* [WHAT IS EXPECTED]: Among the lines of data below, reproduce only those from the one with "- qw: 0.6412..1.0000" through the one with "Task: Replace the", exactly as they stand, both ends included.

* [DATA EXCERPT]:
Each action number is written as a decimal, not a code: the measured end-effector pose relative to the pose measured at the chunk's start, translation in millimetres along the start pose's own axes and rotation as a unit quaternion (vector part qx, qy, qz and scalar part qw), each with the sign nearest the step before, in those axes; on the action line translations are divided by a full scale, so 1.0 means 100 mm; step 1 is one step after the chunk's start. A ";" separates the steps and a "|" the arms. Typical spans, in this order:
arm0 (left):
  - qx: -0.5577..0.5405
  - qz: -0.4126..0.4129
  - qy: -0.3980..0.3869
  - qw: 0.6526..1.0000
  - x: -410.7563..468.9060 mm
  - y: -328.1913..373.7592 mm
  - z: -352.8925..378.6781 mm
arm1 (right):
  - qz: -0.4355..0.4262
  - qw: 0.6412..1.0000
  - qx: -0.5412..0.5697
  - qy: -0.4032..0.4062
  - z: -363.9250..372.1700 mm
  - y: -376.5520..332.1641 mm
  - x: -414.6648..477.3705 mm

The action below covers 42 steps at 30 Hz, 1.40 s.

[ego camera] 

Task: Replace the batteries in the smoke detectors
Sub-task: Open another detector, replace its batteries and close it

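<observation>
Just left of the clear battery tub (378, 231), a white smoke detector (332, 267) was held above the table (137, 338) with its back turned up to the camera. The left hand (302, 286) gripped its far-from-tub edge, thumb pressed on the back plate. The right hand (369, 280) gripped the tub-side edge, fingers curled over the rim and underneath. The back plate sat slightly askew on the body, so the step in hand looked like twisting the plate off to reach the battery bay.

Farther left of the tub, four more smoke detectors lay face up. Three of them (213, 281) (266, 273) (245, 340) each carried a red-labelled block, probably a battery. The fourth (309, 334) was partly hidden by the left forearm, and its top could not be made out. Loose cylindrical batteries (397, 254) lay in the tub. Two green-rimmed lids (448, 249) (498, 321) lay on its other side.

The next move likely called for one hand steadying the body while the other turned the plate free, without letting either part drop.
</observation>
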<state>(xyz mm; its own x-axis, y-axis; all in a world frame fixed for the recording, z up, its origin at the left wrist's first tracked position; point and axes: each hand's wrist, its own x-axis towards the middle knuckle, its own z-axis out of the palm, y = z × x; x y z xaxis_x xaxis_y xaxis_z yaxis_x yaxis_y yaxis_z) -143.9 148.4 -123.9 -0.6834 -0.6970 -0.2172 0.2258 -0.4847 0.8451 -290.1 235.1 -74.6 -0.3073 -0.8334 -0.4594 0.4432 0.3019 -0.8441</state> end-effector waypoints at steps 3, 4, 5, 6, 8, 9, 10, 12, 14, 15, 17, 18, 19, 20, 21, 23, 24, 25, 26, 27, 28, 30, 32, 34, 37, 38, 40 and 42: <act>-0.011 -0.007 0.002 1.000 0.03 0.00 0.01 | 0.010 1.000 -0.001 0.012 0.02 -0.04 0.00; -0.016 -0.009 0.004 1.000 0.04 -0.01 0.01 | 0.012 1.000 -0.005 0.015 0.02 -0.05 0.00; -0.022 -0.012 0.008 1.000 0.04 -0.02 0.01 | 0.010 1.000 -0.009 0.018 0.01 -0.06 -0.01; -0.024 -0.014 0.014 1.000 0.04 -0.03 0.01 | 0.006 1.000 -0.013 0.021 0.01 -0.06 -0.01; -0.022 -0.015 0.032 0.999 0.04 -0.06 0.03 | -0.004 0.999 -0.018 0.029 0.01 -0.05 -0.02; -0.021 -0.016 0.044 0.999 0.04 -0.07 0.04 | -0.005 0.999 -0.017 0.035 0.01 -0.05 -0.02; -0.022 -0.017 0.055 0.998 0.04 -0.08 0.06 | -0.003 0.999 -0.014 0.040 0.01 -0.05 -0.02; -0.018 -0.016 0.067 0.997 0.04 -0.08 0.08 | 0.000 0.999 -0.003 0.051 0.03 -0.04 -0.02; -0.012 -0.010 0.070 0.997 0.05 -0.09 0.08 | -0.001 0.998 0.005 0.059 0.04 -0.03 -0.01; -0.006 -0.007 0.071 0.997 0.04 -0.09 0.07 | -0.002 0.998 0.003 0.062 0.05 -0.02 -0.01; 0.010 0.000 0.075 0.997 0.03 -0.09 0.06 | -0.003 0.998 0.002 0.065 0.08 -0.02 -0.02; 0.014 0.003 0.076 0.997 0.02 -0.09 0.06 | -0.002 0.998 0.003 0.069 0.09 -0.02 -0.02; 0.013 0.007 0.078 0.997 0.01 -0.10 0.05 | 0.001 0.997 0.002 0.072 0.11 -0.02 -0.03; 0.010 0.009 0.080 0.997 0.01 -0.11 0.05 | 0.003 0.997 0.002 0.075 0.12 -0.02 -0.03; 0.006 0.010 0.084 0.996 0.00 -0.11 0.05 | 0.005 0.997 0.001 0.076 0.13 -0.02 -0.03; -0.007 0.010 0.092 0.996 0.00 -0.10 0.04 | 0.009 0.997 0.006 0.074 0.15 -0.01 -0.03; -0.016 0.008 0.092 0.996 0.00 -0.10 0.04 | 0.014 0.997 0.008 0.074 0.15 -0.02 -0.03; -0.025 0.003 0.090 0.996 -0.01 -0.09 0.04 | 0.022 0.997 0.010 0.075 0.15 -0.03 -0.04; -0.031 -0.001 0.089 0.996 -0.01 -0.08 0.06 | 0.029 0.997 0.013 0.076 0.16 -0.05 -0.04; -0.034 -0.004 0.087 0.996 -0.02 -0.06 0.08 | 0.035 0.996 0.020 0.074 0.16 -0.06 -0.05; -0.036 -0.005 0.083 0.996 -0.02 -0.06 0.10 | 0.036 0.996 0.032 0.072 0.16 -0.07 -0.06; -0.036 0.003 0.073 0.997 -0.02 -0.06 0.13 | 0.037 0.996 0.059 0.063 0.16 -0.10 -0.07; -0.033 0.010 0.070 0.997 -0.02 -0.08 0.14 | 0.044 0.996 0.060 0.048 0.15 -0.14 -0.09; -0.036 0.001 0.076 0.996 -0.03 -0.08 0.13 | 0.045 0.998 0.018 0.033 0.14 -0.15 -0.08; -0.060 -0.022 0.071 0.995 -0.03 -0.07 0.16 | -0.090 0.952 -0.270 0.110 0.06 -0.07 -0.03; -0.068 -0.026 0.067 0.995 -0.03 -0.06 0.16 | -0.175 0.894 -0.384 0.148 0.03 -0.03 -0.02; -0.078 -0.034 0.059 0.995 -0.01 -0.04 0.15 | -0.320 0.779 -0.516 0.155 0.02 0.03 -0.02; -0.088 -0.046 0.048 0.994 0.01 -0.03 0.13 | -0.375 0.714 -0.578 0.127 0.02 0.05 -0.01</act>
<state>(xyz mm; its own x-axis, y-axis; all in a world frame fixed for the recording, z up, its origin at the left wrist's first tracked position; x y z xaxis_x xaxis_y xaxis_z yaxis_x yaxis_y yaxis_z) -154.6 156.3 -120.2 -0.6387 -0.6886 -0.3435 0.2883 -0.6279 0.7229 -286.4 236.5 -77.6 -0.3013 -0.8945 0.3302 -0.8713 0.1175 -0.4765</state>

* [WRITTEN ANSWER]:
  - qw: 0.6412..1.0000
  - qx: -0.5412..0.5697
  - qy: -0.4032..0.4062
  - z: -363.9250..372.1700 mm
  - y: -376.5520..332.1641 mm
  - x: -414.6648..477.3705 mm

The action below covers 42 steps at 30 Hz, 1.40 s.

[ego camera] 

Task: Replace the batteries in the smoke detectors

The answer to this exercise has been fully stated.